Fig. 1 is a schematic structural diagram of an audio processing device when the device to be synchronized is an audio processing device according to an embodiment of the present invention.

Fig. 2 is a schematic diagram of a multi-channel clock signal generator according to an embodiment of the invention.

Fig. 3 is a schematic diagram of data transmission between a master device and a slave device according to an embodiment of the present invention.

Fig. 4 is a flowchart of a clock synchronization method according to an embodiment of the invention.

The reference numerals in fig. 1 are: CPU master-slave device processor-1, multichannel clock signal generator-2, digital signal encoder-3, crystal oscillator-4, IIC control line-5 network chip clock-6, clock signal-7, I2S_MCLK-8, I2S_SCLK-9, I2S_LRCLK-10, network chip-11.

Detailed Description

The following description of the embodiments of the present invention will be made clearly and completely with reference to the accompanying drawings, in which it is apparent that the embodiments described are only some embodiments of the present invention, but not all embodiments.
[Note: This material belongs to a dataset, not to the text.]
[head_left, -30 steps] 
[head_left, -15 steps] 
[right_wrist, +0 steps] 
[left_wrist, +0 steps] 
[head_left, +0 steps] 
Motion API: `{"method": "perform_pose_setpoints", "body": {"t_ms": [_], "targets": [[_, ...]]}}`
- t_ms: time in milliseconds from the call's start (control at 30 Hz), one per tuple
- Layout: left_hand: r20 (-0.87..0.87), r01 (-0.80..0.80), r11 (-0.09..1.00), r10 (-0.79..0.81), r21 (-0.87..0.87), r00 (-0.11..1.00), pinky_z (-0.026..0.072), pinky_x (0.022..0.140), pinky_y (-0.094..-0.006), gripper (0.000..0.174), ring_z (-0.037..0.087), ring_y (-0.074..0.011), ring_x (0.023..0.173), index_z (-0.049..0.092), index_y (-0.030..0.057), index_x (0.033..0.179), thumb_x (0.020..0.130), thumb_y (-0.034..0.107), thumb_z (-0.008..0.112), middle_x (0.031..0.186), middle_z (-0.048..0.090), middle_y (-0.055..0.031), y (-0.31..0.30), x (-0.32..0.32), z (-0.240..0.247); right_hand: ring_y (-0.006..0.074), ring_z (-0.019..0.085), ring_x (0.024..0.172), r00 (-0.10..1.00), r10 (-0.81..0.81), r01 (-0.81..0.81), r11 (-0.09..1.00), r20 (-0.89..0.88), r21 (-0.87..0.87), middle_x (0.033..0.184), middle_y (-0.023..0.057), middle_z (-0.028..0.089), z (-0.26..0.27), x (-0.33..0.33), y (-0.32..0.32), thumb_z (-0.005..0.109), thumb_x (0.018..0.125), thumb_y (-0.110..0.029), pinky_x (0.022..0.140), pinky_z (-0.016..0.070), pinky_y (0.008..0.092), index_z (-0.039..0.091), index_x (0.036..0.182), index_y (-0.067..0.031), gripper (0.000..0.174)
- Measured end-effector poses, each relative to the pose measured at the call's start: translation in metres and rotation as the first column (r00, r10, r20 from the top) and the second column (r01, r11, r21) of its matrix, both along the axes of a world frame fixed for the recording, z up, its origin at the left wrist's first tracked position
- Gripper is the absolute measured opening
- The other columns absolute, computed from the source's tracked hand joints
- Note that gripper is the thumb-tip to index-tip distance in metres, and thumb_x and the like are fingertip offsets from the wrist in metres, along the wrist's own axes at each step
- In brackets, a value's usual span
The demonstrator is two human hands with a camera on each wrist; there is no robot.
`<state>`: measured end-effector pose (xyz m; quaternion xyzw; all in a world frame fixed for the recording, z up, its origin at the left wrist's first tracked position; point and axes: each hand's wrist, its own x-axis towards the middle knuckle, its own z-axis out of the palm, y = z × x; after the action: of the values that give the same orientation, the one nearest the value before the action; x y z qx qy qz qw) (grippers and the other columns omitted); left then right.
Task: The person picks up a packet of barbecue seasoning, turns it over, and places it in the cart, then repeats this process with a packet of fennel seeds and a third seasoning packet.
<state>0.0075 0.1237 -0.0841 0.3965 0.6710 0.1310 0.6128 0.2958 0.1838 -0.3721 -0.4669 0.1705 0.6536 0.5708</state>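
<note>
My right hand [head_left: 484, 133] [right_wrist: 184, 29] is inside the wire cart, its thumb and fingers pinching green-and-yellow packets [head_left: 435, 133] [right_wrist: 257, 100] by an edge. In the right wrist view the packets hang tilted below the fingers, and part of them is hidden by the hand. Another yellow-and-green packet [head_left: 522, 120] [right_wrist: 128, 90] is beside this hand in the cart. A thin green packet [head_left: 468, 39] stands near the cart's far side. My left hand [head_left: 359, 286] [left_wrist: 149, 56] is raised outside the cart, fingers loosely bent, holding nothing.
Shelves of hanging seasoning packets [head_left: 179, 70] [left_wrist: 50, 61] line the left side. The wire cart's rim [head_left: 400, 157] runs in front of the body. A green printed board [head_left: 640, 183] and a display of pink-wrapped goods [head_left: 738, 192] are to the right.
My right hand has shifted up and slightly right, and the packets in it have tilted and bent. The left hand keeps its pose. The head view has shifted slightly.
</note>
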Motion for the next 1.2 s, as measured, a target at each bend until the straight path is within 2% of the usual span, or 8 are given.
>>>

All other embodiments, which can be made by those skilled in the art based on the embodiments of the invention without making any inventive effort, are intended to be within the scope of the invention.

An embodiment of the present invention provides a clock synchronization system, including: a plurality of devices to be synchronized;

for each device to be synchronized, comprising: a processor, a clock signal generator, and a counter;

the clock signal generator is used for generating a clock signal and sending the clock signal to the processor;

the counter is used for counting the pulse number of the clock signal according to a preset counting period and sending corresponding counting time to the processor;

the processor is used for judging whether the equipment to be synchronized is a master equipment or a slave equipment according to the IP address of the equipment to be synchronized and the IP addresses of the rest equipment to be synchronized;

if the equipment to be synchronized is judged to be the master equipment, when each synchronization period arrives, acquiring a first counting time of a counter of the equipment to be synchronized, and simultaneously transmitting a data packet containing the first counting time to the slave equipment;

if the equipment to be synchronized is judged to be the slave equipment, after the data packet is received, acquiring a second counting time of a counter of the equipment to be synchronized; according to the first counting time, the second counting time and the data transmission time delay between the master device and the slave device, clock deviation of a counter between the master device and the slave device is calculated, and according to the clock deviation, the frequency of a clock signal generator of the device to be synchronized is adjusted, so that the adjusted frequency is consistent with the frequency of a clock signal corresponding to a processor of the master device when the first counting time is acquired.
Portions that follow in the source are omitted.